In portraying this long arc, Perry has pushed himself and his collaborators to perhaps their finest work, both individually and as a collective. Even moreso than his cast, Perry’s career has been defined by his close collaborations with key crew members: cinematographer Sean Price Williams, who has shot all of Perry’s films along with something like half of the NYC independent films of the past decade; editor Robert Greene, who has edited Perry’s past four films and who is one of the most important American documentary filmmakers in his own right, with films like Kate Plays Christine and last year’s great Bisbee ’17; and composer Keegan DeWitt, one of the most in demand composers working today and who has scored Perry’s past four films. All of their collaborations have tended towards the atmospheric, which has been relatively neglected in assessments of Perry’s films and direction, but Her Smell brings this towards the forefront, making the sense of place inseparable from the mindset that the film places the viewer into. Each of the five acts is essentially organized as one unbroken, near-real-time twenty-five-minute scene, augmented by Williams and his camera crew’s Steadicam work (and Perry’s first outing on 35mm) and a persistent, unnerving soundscape by DeWitt. The effect is less for Birdman-like faux-immersion than for a consistent sense of manic energy, albeit one with a considerable sense of modulation, both between and within acts. Perry’s screenplay, while as verbose as ever, adapts well to this approach, using words more as a sonic device than (necessarily) as immediately comprehensible discrete phrases.

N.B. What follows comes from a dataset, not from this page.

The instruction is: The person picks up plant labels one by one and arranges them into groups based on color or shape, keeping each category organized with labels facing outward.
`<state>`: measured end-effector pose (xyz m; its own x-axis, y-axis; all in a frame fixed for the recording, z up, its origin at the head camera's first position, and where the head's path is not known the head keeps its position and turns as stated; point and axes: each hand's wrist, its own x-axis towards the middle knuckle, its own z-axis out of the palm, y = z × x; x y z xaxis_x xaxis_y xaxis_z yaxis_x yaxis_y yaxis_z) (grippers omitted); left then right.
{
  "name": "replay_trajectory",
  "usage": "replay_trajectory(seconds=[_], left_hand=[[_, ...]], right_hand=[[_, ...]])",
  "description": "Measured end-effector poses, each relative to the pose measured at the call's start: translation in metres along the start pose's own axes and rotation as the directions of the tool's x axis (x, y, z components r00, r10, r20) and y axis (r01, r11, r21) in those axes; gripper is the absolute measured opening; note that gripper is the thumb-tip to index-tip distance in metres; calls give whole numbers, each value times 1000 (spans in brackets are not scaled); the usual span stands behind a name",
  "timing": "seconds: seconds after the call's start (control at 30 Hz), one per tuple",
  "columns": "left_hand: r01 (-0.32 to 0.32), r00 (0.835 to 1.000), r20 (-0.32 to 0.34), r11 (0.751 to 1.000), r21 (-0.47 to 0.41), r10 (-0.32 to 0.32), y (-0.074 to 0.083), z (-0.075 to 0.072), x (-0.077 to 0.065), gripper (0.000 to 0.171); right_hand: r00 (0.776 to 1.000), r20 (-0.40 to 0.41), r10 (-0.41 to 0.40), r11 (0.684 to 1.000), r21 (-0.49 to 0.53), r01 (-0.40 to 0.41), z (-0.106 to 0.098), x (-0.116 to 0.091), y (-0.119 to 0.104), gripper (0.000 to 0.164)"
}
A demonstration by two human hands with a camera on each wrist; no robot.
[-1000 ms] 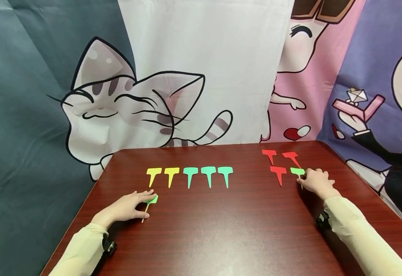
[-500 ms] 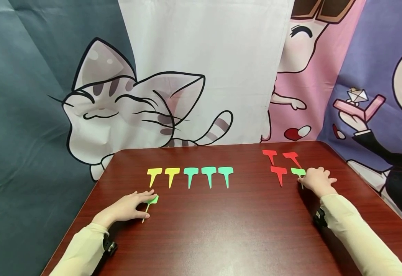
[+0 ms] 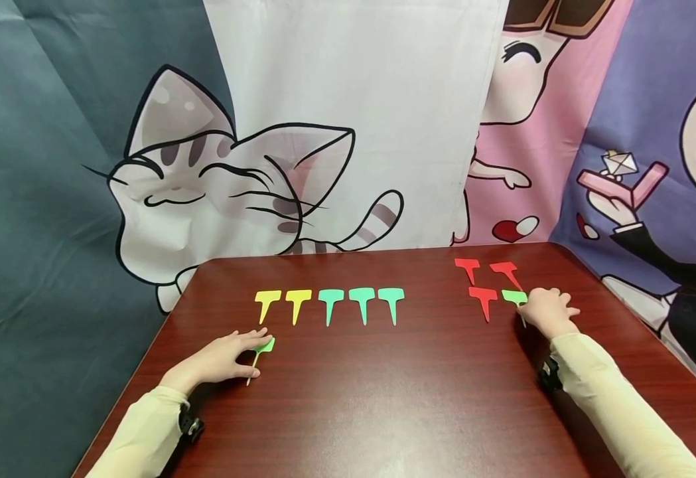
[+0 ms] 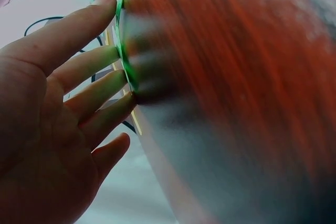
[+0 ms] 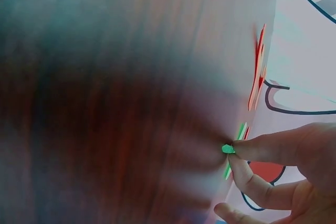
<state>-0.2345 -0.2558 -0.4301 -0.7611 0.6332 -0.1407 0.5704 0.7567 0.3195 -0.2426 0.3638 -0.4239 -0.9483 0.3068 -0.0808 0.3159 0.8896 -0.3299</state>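
Observation:
My left hand (image 3: pixel 219 358) is spread over a light-green T-shaped plant label (image 3: pixel 266 345). Its nearly straight fingers touch the label's head, and the thumb lies against the stem; in the left wrist view the label (image 4: pixel 119 40) shows edge-on at the fingertips. On the right, my right hand (image 3: pixel 549 312) pinches a second light-green plant label (image 3: pixel 513 297) between thumb and index finger, seen closer in the right wrist view (image 5: pixel 228 149). Part of that label's stem is hidden. Red plant labels lie just beyond it: one (image 3: pixel 483 299) beside it, two (image 3: pixel 468 266) further back.
Two yellow labels (image 3: pixel 267 303) and three teal labels (image 3: pixel 330 302) lie in a row across the dark red-brown table (image 3: pixel 371 385), stems toward me. Behind the table's far edge hangs a cloth (image 3: pixel 348 79) printed with a cartoon cat.
My right wrist and forearm have shifted slightly left, and the green label in that hand has turned a little. The left hand and the other labels stay in place.

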Motion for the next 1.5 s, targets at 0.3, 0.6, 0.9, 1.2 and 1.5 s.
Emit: replay_trajectory(seconds=[0.3, 0.6, 0.9, 1.2, 1.5], left_hand=[[-4, 1000, -2, 1000, -4, 4, 0, 0, 0, 68], [-3, 1000, -4, 1000, -6, 3, 1, 0, 0, 67], [-6, 1000, -13, 1000, 1, 6, 1, -1, -1, 67], [-3, 1000, -9, 1000, -9, 3, 1, 0, -1, 67], [-7, 1000, -15, 1000, -9, 7, 2, -1, -2, 67]], right_hand=[[999, 37, 4, 1000, -15, -3, -1, -2, -1, 24], [998, 66, 24, 998, -52, -20, -2, -4, -2, 27], [997, 76, -12, 995, -99, 20, -3, -3, -6, 35], [997, 17, -69, 989, -129, 70, 3, -8, -8, 38], [998, 22, -67, 986, -151, 69, 4, -9, -10, 47]])
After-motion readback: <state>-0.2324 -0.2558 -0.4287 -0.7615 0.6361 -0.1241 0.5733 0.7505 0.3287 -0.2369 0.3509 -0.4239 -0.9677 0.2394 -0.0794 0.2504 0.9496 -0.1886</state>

Naturally, Moss has already garnered immense praise, and her sense of ferocity is readily apparent, balanced with a genuine compassion and drive that complicates and deepens the film’s reckoning with her destructiveness. But the rest of the ensemble cast is very nearly as brilliant, starting with Becky’s bandmates played by Agyness Deyn (the restive core of Terence Davies’ Sunset Song), whose own arc mirrors the chaotic dynamism of Moss’s, and Gayle Rankin, the source of relative but strained calm in the trio. Other actors leave just as vivid impressions: Eric Stoltz as a long-suffering, stretched-thin manager; Cara Delevingne, Ashley Benson, and Dylan Gelula as the members of the Akergirls (yes, a reference to the legendary director), a group who essentially grew up worshiping Something She and is ready to carry the torch; Dan Stevens as Becky’s ex-husband and the father of her child, who she so longs to do right by.

More than anything, Her Smell is a work of sensations and moments that rise out of a surprisingly painful and hopeful core: blurred hands rising out of a crowd; an unexpected cut to a silent reaction that speaks volumes; a strange, largely unexplained religious ceremony; the entire fourth act, which serves as a respite in both form (consisting of locked-down tripod shots) and emotional valence, though it is no less powerful for it. Thus, Perry’s sense for detail has never been more acute, and his sensitivity, both in sensibility and in his close, vital collaboration with his brilliant cast and crew, makes this high-wire film sing.